# Plumbing problem expert advice needed



## wilsonkori (Nov 11, 2008)

A friend of mine called me last night to see if my handyman knowledge could fix his leaky pipe.

Here's the problem. Under his floor are the 28mm copper pipes for the heating boiler. At one place there are 90 degree soldered elbows. The pipes run almost touching each other. At this bend the inside pipe elbow is leaking so bad that the water drains out of the system. So how do you fic that joint when all the pipes are so close and there is little flexibility in the pipework to replace anything?
Any ideas? Perhaps some sort of sealing putty?


----------



## bruiser (Jul 30, 2005)

There is some sealing "putty" available. Look for Pow-R-Wrap and see if it looks like it will work.


----------



## carsey (Aug 19, 2006)

Only way I can think of is to re-solder the 90degree elbow on the pipe.


----------



## DAVIS55 (Nov 12, 2008)

I tried an epoxy leak sealing putty in a similar circumstance but it was no good, it may have reduced the leak but the boiler still lost pressure within a few days. 
Do they do 28mm push fit joints ? 
I agree with ariba10, cut back so you have room and replace the section, thats exactly what I ended up doing with my leak which was in 22mm copper pipes (I used pushfit but it was tricky to wedge it all back in, due to pipes coming off there wasnt much lateral movement in the pipes available).
You may have to avoid soldering (pushfit or compression instead) the replacement pipe back in if there are any water drips present in the pipework. It usually stops the pipe getting hot enough in my experience.
Oh, the circular cutters are good but if the pipes are close together then you probably can't get a full circle on the cutter - hence you may need to use hacksaw instead - just try to get a straight cut through.
___________


----------



## SABL (Jul 4, 2008)

Before I would try any type of putty, I would try a narrow strip of neoprene and a hose clamp. Wrap the joint with the neoprene ( a heater hose section which has been split lengthwise) and secure in place with the hose clamp.... like a common automotive application. Not the best way to do a fix but it might do the trick.

The proper way is to do as Carsey recommended... but unless you are adept at "sweating" pipes you could dig yourself a deeper hole.... and completely de-solder the joint. Also, like Davis55 stated, if there is even a drop of water in the area of the joint you will not get the heat required to get the solder to melt..... let alone to get it to flow into the joint. 

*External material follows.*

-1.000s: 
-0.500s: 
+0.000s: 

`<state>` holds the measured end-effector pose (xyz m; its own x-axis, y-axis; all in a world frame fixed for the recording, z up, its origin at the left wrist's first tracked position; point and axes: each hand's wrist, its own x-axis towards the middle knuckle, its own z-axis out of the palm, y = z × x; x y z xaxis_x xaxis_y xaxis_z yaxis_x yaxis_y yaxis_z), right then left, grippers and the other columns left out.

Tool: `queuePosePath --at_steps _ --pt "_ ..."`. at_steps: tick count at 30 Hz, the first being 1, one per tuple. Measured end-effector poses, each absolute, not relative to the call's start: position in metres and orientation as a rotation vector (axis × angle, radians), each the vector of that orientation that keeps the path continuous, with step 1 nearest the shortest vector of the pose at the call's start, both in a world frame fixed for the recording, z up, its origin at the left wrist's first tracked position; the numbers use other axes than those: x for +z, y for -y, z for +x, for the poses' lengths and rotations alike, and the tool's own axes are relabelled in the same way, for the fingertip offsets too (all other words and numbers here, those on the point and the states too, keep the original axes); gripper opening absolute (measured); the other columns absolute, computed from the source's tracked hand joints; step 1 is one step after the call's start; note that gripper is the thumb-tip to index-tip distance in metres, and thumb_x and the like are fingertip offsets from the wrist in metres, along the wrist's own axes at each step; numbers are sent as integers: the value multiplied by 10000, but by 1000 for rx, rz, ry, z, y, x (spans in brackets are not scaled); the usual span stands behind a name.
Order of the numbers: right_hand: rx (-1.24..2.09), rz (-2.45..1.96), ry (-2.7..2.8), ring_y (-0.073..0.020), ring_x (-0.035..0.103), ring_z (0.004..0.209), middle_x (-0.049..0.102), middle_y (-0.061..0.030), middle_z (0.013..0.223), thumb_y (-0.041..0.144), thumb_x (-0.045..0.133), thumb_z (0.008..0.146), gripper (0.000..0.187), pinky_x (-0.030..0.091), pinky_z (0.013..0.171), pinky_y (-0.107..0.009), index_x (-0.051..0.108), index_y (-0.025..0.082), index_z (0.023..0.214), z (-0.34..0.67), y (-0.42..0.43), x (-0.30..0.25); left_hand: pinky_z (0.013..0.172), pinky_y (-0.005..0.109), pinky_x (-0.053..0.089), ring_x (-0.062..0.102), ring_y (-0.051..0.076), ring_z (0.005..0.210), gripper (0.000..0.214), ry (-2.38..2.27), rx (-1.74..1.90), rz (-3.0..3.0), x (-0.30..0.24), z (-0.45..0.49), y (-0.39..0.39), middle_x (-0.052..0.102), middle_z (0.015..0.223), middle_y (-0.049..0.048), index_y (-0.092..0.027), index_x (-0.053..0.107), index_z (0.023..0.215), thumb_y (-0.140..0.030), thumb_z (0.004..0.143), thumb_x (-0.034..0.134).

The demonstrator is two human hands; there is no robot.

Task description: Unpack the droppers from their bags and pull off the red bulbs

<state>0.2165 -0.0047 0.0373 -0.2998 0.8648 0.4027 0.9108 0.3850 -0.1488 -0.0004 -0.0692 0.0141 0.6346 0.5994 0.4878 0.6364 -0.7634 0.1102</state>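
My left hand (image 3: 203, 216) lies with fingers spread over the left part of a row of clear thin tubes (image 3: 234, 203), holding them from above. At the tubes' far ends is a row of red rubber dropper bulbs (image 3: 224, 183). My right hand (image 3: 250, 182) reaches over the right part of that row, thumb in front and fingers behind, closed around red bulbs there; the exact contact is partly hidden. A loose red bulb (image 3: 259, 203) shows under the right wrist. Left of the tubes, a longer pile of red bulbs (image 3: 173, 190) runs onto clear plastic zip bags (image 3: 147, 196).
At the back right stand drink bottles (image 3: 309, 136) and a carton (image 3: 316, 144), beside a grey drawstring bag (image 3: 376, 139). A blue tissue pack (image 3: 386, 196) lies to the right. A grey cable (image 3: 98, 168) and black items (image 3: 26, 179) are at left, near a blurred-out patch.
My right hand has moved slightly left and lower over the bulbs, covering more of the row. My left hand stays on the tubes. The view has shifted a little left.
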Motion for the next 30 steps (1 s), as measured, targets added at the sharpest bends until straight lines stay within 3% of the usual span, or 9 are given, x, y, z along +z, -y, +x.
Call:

With any luck, the nonleaking pipe will still contain some water and there is little chance of de-soldering that fitting and the leaking side will be empty. If the leaking side is not empty, you may be able to disconnect it downstream of the fitting and allow it to drain so you can resolder the leak.

Good luck,
SABL


----------



## Tumbleweed36 (May 14, 2005)

Quite honestly, any quick fix is a real gamble. I predict with the temporary fix you will be right back where you are now in just a few weeks. The wonderful push joints most likely won't work here because of the limited space you have and in addition, having to go to the elbow to attach the push joint.

I am with Carsey on this one, get the solder gun out and take it off and redo it. Pex is not an option (although very easy) because you can't get the crimp tool down in that area.

If this were mine, I would put a vice grip on the 90 degree joint that is leading, take a torch (with a very limited spread flame) and heat that 90 degree joint and start moving it slightly side to side while it is heated, then pull at the same time and slip it out when the solder is melted. Then use some emery cloth to resand (put it underneath and pull it back and forth) the receiving pipe and clean that joint and make sure it is dry. Put some flux on there, reheat the 90 degree joint with solder at the joint area and it should go on there. I doubt even if close if you will dislodge the other joint, but if you do, it will reseal when cooled. BTW, if the pipe comes up through the floor, you might be wise to put the pipe that comes up through on the elbow before you put it back. 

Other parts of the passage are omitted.